A história de Ivan, que vai ao ar na rede de televisão mais assistida do país, pode ser a representação positiva mais importante das questões dos transgêneros na cultura popular. Mas existem outras. A cantora Pabllo Vittar se tornou um ícone amado por vários brasileiro e um símbolo da fluidez de gênero.
- Eu não ligo se você me chamar de ela ou ele - disse a cantora, que expressou preferência pelo neutro "elx", em lugar de ela ou ele. - Sou apenas um garoto gay de 22 anos do Maranhão - afirmou no camarim, enquanto desenrolava um brinco de uma longa peruca loira, antes de um show no Rio de Janeiro.
Os sucessos de Pabllo, que canta em um soprano nasal, se tornaram hinos não oficiais da comunidade lésbica, gay, bissexual e transgênero do país. Recentemente, um dueto que Pabllo gravou com Anitta, uma das maiores estrelas pop do país, quebrou um recorde de visualizações brasileiras no YouTube, e três de suas canções estão entre as cinco mais tocadas no Spotify do Brasil.
Pabllo fez uma participação em um dos capítulos mais recentes da novela, e os seguidores de seu Instagram triplicaram para 4,6 milhões depois de uma apresentação no Rock in Rio.
- A drag queen mais seguida do mundo é brasileira - diz a cantora satisfeita. - Mas ainda temos esses problemas aqui.
A novela dramatiza algumas das lutas enfrentadas pelos transgêneros. Em uma cena, Ivan corta o cabelo, um símbolo de feminilidade muito valorizado na cultura brasileira, e grande parte da novela gira em torno do relacionamento tenso entre ele e sua mãe, que se esforça para se livrar da imagem de sua querida garotinha com cachinhos nos cabelos.
Fora de sua casa, onde fica mais desconfortável, Ivan também é confrontado com os desafios de uma vida em transição: empregadores em potencial viram a cara para ele, estranhos briguentos o provocam e até mesmo o atacam.
Problemas como esses são parte da realidade sombria da Casa Nem. A maioria dos cerca de 30 moradores era sem-teto antes. Como estimados 80 por cento dos transgêneros brasileiros, quase todos os habitantes ganham dinheiro por meio de prostituição e retornam de noite para dormir em beliches triplos.
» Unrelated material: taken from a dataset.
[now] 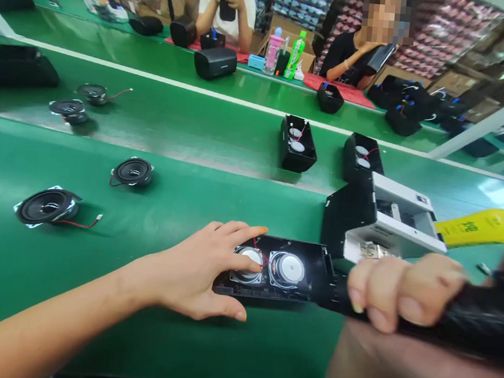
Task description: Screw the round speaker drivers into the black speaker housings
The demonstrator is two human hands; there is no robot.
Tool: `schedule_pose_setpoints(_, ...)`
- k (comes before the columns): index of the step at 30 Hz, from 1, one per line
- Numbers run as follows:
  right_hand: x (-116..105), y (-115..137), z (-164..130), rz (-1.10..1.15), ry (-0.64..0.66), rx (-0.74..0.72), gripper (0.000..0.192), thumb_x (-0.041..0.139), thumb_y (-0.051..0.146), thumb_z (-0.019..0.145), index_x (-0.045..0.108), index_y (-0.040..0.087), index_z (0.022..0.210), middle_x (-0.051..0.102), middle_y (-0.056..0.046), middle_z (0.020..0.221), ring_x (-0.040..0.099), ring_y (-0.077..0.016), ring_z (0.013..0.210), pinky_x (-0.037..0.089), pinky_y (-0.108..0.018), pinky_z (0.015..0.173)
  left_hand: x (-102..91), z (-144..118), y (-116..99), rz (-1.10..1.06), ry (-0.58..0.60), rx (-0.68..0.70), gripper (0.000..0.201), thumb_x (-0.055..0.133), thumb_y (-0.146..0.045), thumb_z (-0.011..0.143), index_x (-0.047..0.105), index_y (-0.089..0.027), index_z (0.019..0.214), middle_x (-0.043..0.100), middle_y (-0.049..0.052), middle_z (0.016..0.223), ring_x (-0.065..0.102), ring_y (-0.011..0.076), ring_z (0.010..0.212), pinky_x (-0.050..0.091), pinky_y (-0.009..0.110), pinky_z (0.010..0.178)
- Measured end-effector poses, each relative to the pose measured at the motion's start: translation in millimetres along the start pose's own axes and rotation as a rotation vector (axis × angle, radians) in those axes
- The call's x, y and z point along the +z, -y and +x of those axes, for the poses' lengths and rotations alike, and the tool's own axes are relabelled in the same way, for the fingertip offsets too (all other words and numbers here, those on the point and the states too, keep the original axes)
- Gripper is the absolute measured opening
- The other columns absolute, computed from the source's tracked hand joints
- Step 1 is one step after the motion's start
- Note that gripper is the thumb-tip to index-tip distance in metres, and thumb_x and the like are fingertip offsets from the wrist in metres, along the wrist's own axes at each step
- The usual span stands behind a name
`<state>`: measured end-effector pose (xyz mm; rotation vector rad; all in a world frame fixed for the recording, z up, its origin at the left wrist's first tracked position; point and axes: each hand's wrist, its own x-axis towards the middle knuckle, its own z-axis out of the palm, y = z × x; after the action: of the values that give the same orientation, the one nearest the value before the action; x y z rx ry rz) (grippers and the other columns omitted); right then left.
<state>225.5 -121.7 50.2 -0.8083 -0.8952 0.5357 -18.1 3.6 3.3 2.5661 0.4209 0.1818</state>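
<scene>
My left hand rests on the left end of a black speaker housing lying on the green belt. Its fingers press on one of two round silver-backed speaker drivers inside, which have red wires. My right hand is wrapped around a thick black tool handle whose front end meets the housing's right side. A black and white fixture box stands just behind the housing.
Loose speaker drivers lie on the belt to the left. Two more open housings sit on the far lane. Seated people, bottles and black speakers line the far side. A yellow object lies at right.
</scene>
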Motion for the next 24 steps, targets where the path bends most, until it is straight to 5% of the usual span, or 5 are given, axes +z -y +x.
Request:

Siqueira, de 22 anos, foi expulsa de casa quando tinha sete anos por se vestir com roupas de menina.
- Vivi tudo isso que a novela está mostrando - contou ela enquanto assistia ao capítulo. Embora Ivan seja um personagem de classe média que não teve que lidar com o fato de se tornar morador de rua ou se prostituir para sobreviver, como Siqueira, ela vê algumas similaridades entre os dois.
- Os transgêneros precisam passar por várias lutas e encontram preconceito independentemente de sua classe ou da idade. Todas fomos rejeitadas em algum momento - garantiu.
A novela lhe deu esperança.
- Sempre fomos invisíveis. Pelo menos agora as pessoas tem uma chance de abrir seus corações. Pelo menos agora você pode nos ver - explicou.